All it took, it turns out, was a little nudging from HBO. The network wanted to release it and De Niro says he couldn’t refuse. “I figured it’d make people more aware of who my father was. There’s no downside to that.”
The documentary screened as part of the weeklong Ivy Film Festival, and was followed by a panel discussion featuring De Niro, Kelly, and director Perri Peltz ’82. In making the film, Peltz and co-director Geeta Gandbhir drew on letters and journals, artists and experts, and De Niro’s own memories of his father. They portrayed Robert De Niro Sr. as a man who refused to compromise his artistic integrity—even if meant the world would never learn his name.
Of course, the world did learn that name, if not in the way the artist, whose work won him numerous gallery shows and a Guggenheim Fellowship, had originally hoped. “When he was alive and I started to get well-known,” De Niro said, “I was worried about that a little bit, about pulling the focus away.
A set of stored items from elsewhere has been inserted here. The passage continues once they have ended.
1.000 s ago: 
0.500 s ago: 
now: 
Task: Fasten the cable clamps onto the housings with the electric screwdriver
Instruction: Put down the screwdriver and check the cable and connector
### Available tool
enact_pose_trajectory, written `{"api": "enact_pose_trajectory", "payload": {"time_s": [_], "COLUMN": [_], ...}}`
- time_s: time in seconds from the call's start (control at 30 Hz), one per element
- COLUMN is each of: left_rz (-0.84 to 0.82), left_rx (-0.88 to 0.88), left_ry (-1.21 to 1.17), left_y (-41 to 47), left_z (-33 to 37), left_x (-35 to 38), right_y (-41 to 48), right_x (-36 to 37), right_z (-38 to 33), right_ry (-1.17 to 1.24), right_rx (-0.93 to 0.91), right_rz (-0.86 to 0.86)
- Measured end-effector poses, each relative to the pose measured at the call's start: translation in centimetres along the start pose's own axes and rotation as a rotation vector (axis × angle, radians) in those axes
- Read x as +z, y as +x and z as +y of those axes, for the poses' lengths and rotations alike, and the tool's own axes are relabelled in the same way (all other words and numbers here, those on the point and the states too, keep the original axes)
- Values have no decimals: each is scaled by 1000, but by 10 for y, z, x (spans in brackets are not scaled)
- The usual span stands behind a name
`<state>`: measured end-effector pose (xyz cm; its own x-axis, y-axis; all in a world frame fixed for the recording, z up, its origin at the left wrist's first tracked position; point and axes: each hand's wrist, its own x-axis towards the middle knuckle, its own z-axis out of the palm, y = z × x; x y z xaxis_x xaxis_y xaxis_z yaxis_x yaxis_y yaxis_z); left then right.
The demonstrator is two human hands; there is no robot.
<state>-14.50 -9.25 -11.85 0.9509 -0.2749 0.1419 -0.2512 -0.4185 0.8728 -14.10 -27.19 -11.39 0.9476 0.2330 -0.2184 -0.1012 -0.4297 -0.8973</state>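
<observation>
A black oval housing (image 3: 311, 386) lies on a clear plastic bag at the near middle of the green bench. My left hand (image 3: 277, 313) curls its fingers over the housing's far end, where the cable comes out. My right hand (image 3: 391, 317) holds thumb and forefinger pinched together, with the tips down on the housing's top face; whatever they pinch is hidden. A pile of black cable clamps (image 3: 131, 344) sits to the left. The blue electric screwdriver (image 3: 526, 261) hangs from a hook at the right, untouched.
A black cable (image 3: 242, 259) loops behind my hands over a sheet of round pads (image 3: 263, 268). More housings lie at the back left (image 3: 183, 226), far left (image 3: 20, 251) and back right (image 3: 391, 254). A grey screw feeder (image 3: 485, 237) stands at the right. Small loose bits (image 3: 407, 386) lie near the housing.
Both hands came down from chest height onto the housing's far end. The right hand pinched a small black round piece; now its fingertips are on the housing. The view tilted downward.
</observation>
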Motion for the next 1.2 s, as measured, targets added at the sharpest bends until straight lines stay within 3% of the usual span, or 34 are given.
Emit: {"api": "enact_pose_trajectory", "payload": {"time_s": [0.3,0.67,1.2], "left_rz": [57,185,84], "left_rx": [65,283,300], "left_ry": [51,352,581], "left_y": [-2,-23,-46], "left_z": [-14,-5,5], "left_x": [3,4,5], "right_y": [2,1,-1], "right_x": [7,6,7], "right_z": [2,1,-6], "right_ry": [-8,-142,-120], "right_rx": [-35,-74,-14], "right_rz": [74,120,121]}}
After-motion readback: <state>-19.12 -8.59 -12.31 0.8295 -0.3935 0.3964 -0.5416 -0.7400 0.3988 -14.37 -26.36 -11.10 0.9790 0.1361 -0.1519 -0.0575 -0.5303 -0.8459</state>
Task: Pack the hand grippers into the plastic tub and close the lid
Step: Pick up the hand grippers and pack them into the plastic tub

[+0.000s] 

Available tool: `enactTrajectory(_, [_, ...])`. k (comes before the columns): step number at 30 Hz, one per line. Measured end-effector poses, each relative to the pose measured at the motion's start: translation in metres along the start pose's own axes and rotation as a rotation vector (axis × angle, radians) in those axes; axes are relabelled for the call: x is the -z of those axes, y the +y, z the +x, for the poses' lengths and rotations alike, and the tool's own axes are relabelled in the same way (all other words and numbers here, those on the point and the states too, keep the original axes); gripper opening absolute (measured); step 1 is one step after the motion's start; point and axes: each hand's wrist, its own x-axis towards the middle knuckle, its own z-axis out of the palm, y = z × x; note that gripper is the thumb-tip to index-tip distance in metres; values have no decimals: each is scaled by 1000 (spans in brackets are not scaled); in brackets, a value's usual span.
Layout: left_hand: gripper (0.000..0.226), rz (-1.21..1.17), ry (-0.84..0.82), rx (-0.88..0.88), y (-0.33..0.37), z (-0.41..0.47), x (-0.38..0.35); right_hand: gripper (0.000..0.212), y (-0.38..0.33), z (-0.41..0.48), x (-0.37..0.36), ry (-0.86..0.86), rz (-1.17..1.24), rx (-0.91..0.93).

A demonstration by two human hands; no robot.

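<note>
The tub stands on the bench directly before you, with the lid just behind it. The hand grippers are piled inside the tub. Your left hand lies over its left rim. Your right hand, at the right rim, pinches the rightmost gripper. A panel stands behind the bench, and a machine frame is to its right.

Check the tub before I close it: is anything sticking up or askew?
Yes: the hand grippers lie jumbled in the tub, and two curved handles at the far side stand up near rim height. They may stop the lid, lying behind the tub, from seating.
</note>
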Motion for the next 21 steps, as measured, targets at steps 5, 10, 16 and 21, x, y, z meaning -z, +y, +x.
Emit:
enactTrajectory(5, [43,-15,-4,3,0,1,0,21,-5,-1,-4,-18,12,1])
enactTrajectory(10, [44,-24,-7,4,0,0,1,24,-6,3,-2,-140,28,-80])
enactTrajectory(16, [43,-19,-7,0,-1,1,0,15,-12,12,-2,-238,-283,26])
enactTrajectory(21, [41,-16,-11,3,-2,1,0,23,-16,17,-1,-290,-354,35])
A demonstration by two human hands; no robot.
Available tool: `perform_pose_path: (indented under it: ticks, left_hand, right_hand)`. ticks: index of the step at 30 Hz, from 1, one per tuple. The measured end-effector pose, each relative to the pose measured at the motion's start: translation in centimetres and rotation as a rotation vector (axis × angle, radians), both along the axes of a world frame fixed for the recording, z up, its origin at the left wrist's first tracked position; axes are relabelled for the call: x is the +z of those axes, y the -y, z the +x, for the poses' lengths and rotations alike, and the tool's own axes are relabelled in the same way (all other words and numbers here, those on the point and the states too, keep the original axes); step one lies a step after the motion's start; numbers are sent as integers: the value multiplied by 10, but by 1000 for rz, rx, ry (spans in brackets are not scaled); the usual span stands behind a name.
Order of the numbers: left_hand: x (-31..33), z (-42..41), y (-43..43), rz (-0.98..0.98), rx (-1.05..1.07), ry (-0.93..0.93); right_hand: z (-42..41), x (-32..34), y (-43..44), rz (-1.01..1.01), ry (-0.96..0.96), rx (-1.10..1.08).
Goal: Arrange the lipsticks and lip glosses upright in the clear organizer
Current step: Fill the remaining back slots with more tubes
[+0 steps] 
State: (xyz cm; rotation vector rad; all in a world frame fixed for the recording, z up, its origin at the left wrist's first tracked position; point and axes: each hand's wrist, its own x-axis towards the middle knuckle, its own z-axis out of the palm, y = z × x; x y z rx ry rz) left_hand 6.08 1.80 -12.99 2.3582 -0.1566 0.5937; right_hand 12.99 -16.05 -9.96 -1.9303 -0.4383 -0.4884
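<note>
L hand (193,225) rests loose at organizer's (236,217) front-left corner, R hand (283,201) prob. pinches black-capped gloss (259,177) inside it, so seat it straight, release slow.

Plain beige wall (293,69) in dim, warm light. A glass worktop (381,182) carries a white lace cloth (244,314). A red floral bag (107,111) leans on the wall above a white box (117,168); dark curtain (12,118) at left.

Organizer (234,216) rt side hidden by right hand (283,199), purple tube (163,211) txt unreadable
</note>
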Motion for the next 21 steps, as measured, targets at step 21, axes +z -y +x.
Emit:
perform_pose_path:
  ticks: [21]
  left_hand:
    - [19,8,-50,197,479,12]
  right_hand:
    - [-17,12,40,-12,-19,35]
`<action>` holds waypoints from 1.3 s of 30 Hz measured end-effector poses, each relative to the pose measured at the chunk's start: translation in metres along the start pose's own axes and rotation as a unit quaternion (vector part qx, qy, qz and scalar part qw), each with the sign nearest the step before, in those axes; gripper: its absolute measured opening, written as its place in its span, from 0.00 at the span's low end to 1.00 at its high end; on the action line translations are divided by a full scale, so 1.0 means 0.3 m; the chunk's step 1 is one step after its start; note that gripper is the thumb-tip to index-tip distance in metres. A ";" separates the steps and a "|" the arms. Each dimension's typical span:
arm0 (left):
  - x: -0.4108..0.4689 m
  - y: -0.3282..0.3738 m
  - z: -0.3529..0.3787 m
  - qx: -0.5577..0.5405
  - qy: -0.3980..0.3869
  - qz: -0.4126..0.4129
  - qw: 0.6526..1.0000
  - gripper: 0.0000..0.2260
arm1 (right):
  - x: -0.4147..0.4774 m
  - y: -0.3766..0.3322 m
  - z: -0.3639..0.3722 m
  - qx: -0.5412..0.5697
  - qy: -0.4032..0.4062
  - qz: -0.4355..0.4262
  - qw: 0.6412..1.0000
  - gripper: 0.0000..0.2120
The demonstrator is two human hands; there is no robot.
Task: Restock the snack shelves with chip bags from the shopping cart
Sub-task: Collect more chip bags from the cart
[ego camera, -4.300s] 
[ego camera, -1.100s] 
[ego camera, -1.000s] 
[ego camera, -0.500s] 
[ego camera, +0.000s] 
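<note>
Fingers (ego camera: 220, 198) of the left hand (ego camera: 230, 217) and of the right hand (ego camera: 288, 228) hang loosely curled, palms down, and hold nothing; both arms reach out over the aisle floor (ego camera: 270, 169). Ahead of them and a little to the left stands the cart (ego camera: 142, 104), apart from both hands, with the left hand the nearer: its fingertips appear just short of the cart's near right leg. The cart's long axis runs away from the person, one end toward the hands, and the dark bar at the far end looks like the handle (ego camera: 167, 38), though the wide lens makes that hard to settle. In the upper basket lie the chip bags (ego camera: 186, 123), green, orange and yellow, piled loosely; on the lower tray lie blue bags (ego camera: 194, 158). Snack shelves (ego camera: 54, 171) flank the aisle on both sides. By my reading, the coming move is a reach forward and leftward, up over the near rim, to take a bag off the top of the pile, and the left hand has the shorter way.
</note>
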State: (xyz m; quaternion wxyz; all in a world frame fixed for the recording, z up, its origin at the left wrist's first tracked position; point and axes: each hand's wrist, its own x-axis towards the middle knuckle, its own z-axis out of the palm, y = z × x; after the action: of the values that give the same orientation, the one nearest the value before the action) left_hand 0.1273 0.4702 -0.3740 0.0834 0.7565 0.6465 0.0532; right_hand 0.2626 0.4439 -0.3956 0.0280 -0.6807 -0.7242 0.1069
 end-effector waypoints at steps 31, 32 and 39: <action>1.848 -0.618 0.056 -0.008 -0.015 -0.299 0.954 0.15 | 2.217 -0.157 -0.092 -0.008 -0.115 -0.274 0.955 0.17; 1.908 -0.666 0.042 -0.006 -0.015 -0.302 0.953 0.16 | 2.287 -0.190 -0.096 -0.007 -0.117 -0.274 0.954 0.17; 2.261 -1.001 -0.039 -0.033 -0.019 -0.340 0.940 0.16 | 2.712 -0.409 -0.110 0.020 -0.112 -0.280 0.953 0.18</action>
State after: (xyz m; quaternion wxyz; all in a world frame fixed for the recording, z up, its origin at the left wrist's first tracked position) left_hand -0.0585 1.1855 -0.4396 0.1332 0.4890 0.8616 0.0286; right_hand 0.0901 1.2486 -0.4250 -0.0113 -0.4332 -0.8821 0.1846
We never talked about it, really, that I can remember.”
There’s a bigger reason for De Niro Sr.’s obscurity, though. His quasi-abstract paintings—if they are discussed in critical circles at all—are often mistakenly lumped in with the abstract expressionist movement of the late 1940s and early 1950s. The truth is, although De Niro Sr. was influenced by abstract expressionism to some degree, he refused to jump on the bandwagon simply because it was popular. Remembering the Artist is De Niro’s way of setting the record straight.
“He stayed true to his own style, and he didn’t change,” De Niro said. “And so the bottom line—the reality—is that all the stuff he’s done is real. He’s not a fake. He’s a real artist. The only artist I’ve ever really cared about.”
“There’s being influenced by a style or a movement, where you can embrace that movement, or it can embrace you, or you can somehow be intertwined with it, and it’s genuine and real,” he said. “Whether you’re famous or not, it shouldn’t affect the way you make art.”